The gonioreflectometer         (Credit: UWE)

The gonioreflectometer (Credit: UWE)

Researchers at the University of the West of England say they have developed an automatic system for detecting surface defects invisible to the naked eye in ceramic tiles. Their system can detect pinholes, crazing, rough or dull glazes and other imperfections – even on tiles that are textured or feature relief patterns – the researchers say. UWE researchers, in collaboration with colleagues at the University of Bath and Fima Surface Inspection Ltd. are constructing a demonstration model of the new system at UWE’s Machine Vision Lab in Bristol.

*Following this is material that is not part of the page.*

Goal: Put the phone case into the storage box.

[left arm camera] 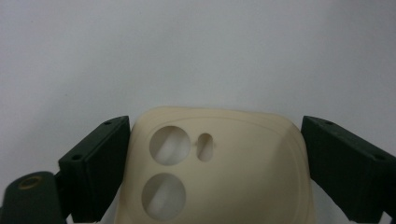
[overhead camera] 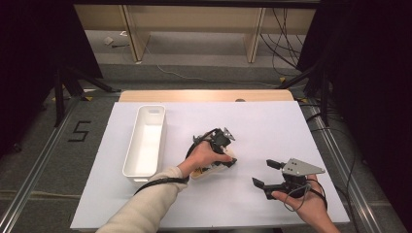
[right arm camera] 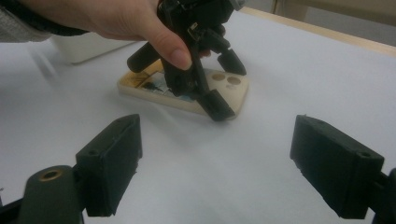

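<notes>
Cream phone case (overhead camera: 206, 171) lies flat near the middle of the table (overhead camera: 272, 121), slightly toward the near edge, camera-hole end pointing to the right edge. Left gripper (overhead camera: 232, 160) is down over it, jaws straddling the case's camera end; in the left gripper view the case (left arm camera: 219, 172) sits between both jaws, left one touching or almost touching, right one just beside, not squeezed. Right gripper (overhead camera: 265, 174) hovers near the near-right corner, jaws wide open, holding nothing, pointed at the case (right arm camera: 187, 93). White bin (overhead camera: 145, 143) stands toward the left edge, apart from the case.
</notes>
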Tool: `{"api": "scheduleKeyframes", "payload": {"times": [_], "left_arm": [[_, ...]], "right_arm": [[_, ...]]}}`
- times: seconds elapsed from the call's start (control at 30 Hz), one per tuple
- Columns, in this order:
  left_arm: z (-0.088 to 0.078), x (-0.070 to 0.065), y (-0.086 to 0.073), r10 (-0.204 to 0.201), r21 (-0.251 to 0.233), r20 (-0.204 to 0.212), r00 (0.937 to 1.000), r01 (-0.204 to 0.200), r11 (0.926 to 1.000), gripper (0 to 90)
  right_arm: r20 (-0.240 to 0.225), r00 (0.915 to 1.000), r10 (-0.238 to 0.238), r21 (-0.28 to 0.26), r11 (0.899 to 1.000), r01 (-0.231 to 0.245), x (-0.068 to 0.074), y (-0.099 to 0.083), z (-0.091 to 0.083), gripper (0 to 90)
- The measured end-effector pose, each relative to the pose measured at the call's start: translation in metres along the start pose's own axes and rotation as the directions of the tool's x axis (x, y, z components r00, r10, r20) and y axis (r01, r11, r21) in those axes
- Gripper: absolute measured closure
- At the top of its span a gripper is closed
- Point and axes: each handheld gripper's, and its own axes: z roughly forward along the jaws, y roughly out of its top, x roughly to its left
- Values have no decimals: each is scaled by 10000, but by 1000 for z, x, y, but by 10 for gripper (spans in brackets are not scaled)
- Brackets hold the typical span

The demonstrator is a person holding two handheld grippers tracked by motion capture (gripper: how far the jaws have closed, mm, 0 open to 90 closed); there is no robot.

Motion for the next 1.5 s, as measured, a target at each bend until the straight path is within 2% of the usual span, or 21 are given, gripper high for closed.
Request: {"api": "scheduleKeyframes", "payload": {"times": [0.23, 0.33, 0.53, 0.6, 0.63, 0.67, 0.7, 0.77, 0.8, 0.9, 0.93, 1.0, 1.03, 1.13, 1.17, 1.2, 1.27, 1.43, 1.5], "left_arm": [[-1, -1, 1, -96, 31, -137, 9999, 97, 9999, 110], [-4, -1, 1, -125, -45, -399, 9991, 124, 9999, 111], [-15, -1, 4, -427, -571, -768, 9961, 384, 9976, 112], [-25, -2, 5, -667, -986, -1063, 9921, 562, 9935, 112], [-25, -2, 5, -667, -986, -1063, 9921, 562, 9935, 112], [-32, -2, 7, -810, -1294, -1237, 9890, 649, 9895, 112], [-32, -2, 7, -810, -1294, -1237, 9890, 649, 9895, 112], [-42, -2, 8, -1019, -1726, -1426, 9845, 766, 9820, 112], [-42, -2, 8, -1019, -1726, -1426, 9845, 766, 9820, 112], [-54, -2, 11, -1185, -2274, -1544, 9809, 814, 9704, 112], [-54, -2, 11, -1185, -2274, -1544, 9809, 814, 9704, 112], [-63, -2, 13, -1347, -2565, -1655, 9770, 892, 9624, 112], [-63, -2, 13, -1347, -2565, -1655, 9770, 892, 9624, 112], [-69, -1, 15, -1681, -2854, -1748, 9701, 1135, 9517, 112], [-73, 0, 16, -1781, -3032, -1801, 9674, 1177, 9456, 111], [-73, 0, 16, -1781, -3032, -1801, 9674, 1177, 9456, 111], [-78, 1, 17, -1853, -3268, -1880, 9645, 1165, 9379, 111], [-84, 3, 17, -1847, -3389, -1940, 9635, 1109, 9343, 111], [-88, 4, 17, -1957, -3516, -2060, 9588, 1141, 9292, 111]], "right_arm": [[16, 10000, 41, -18, 10000, -41, 0, 0, 0, 179], [8, 10000, 75, 10, 10000, -75, -1, 0, 0, 179], [23, 10000, 72, -25, 10000, -72, -1, 0, 0, 179], [27, 10000, 79, -26, 10000, -79, -1, 0, 0, 179], [27, 10000, 79, -26, 10000, -79, -1, 0, 0, 179], [36, 9999, 94, -14, 10000, -94, -1, 0, 0, 179], [36, 9999, 94, -14, 10000, -94, -1, 0, 0, 179], [42, 9999, 100, -16, 9999, -100, -1, 0, 0, 179], [48, 9999, 95, -20, 10000, -95, -1, 0, 0, 179], [61, 9999, 84, -26, 10000, -84, -1, 0, 0, 179], [58, 9999, 94, -26, 10000, -94, -1, 0, 0, 179], [65, 9999, 102, -36, 9999, -102, -1, 0, 0, 179], [65, 9999, 102, -36, 9999, -102, -1, 0, 0, 179], [89, 9999, 102, -52, 9999, -101, -1, 0, 0, 181], [97, 9999, 106, -48, 9999, -106, -1, 0, 0, 181], [100, 9999, 110, -49, 9999, -110, -1, 0, 0, 181], [113, 9999, 108, -45, 9999, -108, -1, 0, 0, 182], [117, 9999, 117, -57, 9999, -116, -1, 0, 0, 181], [129, 9999, 103, -70, 9999, -102, -1, 0, 0, 180]]}}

The unit is based on photometric stereo technology, a field in which UWE has earned international recognition.

The research project has been partially financed by Great Western Research, a funding entity established to  promote collaborations between quality research groups and local businesses in England’s south west region. Matching funding also has been provided by academic and private sources. “This three-year project will lead to significant advances in automating inspection of ceramic tiles. It could also have applications in other industries, where the quality of the surface is paramount, such as metals or shiny plastic components,” says Professor Melvyn Smith, director of the Machine Vision Lab. “It builds on our existing expertise in photometric stereo, and will be able to capture surface topography detail at extremely high resolution, at pixel level.”

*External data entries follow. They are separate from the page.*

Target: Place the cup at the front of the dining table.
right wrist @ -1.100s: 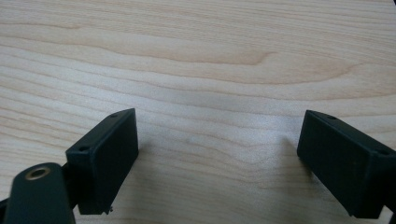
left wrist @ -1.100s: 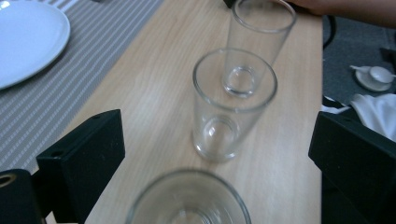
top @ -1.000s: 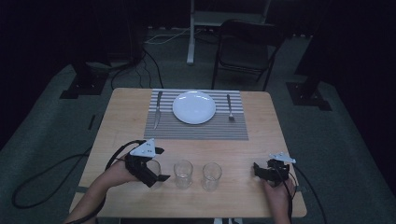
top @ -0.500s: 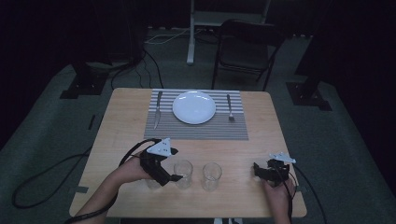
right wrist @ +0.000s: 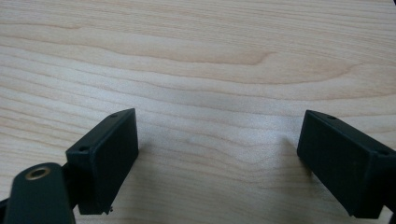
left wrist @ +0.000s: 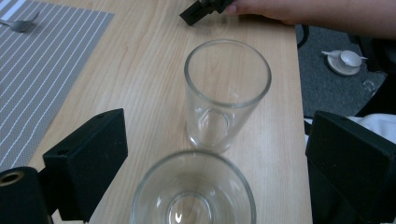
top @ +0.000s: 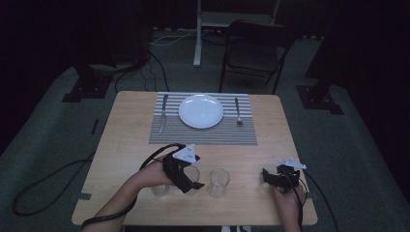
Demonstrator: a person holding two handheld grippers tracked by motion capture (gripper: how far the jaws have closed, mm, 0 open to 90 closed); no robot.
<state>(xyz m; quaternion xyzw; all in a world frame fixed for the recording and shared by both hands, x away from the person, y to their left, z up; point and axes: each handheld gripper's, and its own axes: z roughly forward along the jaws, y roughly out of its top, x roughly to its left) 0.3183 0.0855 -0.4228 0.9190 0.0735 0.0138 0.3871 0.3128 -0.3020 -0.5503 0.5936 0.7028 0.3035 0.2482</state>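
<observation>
Three clear drinking glasses stand in a row near the counter's (top: 125, 125) six o'clock edge. Around the middle glass (left wrist: 194, 193) sits the left claw (top: 189, 180), jaws apart, not yet pressing; they have just been closing slightly. Beyond it, at twelve o'clock in the left gripper view, stands the next glass (left wrist: 227, 93). Thin, smooth and breakable, it likely needs a gentle squeeze at mid-wall. The right claw (top: 271, 177) rests open at four o'clock.
</observation>
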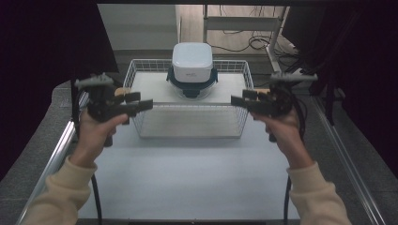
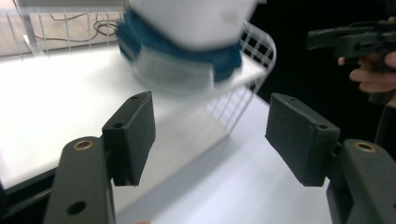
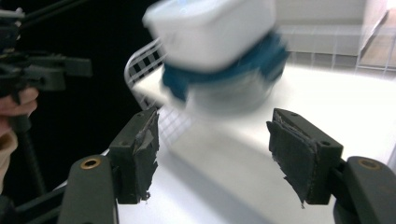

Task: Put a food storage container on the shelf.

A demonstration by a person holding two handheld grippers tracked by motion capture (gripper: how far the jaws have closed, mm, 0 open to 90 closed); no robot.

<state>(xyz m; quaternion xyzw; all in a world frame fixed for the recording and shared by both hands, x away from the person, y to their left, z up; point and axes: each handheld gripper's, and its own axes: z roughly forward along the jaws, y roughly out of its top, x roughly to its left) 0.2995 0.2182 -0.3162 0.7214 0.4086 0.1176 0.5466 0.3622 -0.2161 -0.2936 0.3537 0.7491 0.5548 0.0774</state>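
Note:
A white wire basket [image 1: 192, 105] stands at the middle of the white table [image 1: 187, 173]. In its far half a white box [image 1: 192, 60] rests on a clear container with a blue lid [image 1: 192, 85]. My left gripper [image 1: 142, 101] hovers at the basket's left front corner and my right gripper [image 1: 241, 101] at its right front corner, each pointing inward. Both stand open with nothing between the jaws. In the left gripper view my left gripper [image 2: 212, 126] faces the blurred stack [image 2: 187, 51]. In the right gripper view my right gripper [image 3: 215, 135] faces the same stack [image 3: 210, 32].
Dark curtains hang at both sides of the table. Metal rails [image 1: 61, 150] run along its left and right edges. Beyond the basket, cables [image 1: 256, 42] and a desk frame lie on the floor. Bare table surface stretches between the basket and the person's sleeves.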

According to the Fima SI’s chief technical officer Arwyn Roberts,  “No commercial device exists so far for online detection and analysis of defects in material that is rapidly moving along a production line. This project with UWE and the University of Bath will allow us to become more competitive, as well as reducing the amount of waste materials.” UWE is hoping its new solution for detecting tile defects will also open up new markets in North America, the EU, China and India, and boost export revenues of the South West region.